Pengungkapan kasus tersebut menjadi bagian dari rangkaian peringatan Hari Bhayangkara ke-80 Tahun 2026 dan menunjukkan keseriusan Polri dalam menjaga keamanan serta melindungi masyarakat dari ancaman narkotika. 

Empat pelaku yang diamankan masing-masing berinisial ZA (29), SU (27), HE (43), dan RI (32). Dari tangan para pelaku, polisi menyita 8 paket sabu-sabu dengan berat bruto 4,8 gram beserta sejumlah barang bukti pendukung lainnya. 

Kapolres Kampar AKBP Boby Putra Ramadhan melalui Kapolsek Tambang AKP Aulia Rahman menegaskan bahwa penangkapan tersebut merupakan wujud nyata komitmen Polres Kampar dalam memerangi peredaran dan penyalahgunaan narkotika. 

“Pada momentum Hari Bhayangkara ke-80 ini, kami ingin menunjukkan bahwa Polres Kampar memiliki komitmen yang tidak goyah dalam memerangi peredaran dan penyalahgunaan narkotika,” ujar AKP Aulia Rahman. 

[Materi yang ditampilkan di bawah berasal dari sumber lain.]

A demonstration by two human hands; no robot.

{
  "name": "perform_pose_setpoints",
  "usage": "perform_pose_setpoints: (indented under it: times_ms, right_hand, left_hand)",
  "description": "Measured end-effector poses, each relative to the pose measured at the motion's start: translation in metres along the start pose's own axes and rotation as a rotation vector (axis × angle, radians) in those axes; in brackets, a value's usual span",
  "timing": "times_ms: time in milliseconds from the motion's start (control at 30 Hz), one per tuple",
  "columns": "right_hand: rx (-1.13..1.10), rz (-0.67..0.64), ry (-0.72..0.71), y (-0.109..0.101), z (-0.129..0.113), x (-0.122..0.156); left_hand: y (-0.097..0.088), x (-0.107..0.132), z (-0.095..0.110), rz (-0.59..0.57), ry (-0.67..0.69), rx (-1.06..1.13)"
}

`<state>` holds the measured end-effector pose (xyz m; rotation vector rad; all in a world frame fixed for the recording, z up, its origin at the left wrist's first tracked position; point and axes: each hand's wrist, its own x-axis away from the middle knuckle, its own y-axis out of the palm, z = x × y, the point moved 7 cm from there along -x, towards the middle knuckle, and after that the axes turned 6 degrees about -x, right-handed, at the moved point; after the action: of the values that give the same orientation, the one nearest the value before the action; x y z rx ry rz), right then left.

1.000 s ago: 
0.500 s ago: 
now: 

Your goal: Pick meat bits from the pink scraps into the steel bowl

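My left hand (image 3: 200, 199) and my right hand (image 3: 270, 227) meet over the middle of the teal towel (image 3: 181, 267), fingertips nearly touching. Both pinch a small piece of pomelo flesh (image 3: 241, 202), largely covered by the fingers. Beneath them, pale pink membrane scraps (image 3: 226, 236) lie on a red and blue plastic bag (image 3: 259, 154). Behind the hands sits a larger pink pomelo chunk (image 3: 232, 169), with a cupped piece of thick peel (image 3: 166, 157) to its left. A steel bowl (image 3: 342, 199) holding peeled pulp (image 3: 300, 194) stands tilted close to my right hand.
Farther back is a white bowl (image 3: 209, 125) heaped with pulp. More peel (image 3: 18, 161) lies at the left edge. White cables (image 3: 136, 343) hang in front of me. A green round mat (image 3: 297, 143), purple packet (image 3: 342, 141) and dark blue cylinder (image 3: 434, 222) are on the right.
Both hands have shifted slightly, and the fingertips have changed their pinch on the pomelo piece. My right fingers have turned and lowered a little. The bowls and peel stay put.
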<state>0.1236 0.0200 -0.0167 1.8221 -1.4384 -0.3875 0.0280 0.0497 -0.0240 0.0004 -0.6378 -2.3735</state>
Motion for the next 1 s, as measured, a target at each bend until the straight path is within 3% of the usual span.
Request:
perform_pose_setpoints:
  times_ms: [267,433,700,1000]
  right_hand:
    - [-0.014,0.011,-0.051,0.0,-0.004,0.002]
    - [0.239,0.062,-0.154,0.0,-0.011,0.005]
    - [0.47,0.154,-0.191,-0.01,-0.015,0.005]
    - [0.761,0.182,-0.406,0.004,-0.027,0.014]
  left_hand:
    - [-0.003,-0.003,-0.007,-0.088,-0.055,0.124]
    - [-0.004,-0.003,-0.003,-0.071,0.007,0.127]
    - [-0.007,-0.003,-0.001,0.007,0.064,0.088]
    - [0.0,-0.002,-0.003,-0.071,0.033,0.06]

Ia menjelaskan, para pelaku dijerat dengan Pasal 114 ayat (1) Jo Pasal 132 ayat (1) Undang-Undang RI Nomor 35 Tahun 2009 tentang Narkotika serta ketentuan pidana lainnya yang berlaku. 

Berdasarkan hasil pemeriksaan awal, ZA diduga berperan sebagai pengedar, SU sebagai kurir, sedangkan HE dan RI merupakan pengguna. 

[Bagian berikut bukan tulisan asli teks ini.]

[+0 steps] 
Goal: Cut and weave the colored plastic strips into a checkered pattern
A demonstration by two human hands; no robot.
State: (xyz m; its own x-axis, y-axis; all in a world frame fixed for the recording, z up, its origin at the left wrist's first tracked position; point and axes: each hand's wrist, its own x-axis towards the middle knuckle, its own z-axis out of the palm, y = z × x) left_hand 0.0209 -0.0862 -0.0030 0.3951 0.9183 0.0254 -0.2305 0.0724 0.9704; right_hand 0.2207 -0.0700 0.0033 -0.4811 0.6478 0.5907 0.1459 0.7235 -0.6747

Keempatnya ditemukan di sebuah pondok sawit milik warga dan diduga sedang melakukan aktivitas terkait konsumsi sabu-sabu. 

Kapolsek Tambang mengatakan, pengungkapan kasus tersebut bermula dari laporan masyarakat mengenai sering terjadinya transaksi narkotika di Desa Padang Luas. 

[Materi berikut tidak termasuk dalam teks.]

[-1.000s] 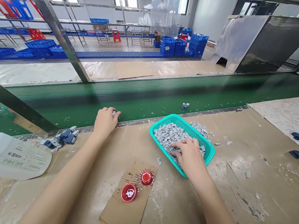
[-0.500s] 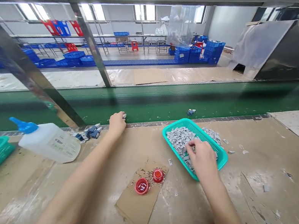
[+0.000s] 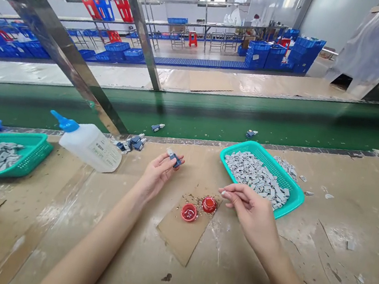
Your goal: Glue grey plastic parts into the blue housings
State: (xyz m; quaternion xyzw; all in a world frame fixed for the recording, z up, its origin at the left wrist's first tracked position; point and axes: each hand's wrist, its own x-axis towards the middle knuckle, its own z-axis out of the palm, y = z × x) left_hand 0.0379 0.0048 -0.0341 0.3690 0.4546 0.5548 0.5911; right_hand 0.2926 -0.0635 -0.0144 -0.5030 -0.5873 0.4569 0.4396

“Setelah dilakukan penyelidikan mendalam dan data yang diperoleh dinilai cukup, Tim Opsnal langsung bergerak melakukan penangkapan,” jelasnya. 

Dalam penggeledahan yang disaksikan perwakilan masyarakat bernama Asrizal, petugas menemukan sebuah kotak rokok merek Slava berisi satu plastik klip sabu-sabu. Selain itu, di dalam dompet milik ZA ditemukan lima plastik klip ukuran kecil dan tiga plastik klip ukuran sedang yang berisi sabu-sabu. 

Seluruh barang bukti tersebut diakui milik ZA saat proses interogasi. 

Setelah diamankan, seluruh pelaku dibawa ke Polsek Tambang untuk menjalani proses hukum lebih lanjut. Hasil pemeriksaan urine menunjukkan bahwa keempatnya positif mengandung metamfetamin, zat aktif yang terdapat dalam sabu-sabu. 

Saat ini penyidik masih mendalami kemungkinan adanya jaringan peredaran narkotika yang lebih luas, termasuk menelusuri sumber pemasok barang haram tersebut. 

Kapolres Kampar mengajak masyarakat untuk terus memberikan informasi kepada kepolisian apabila mengetahui adanya aktivitas mencurigakan terkait narkotika. 

“Kerja sama antara Polri dan masyarakat adalah kunci keberhasilan dalam memerangi narkotika. Semakin banyak informasi yang kami terima, semakin banyak pelaku yang dapat ditangkap dan wilayah kita semakin bebas dari ancaman zat berbahaya,” pungkas AKBP Boby.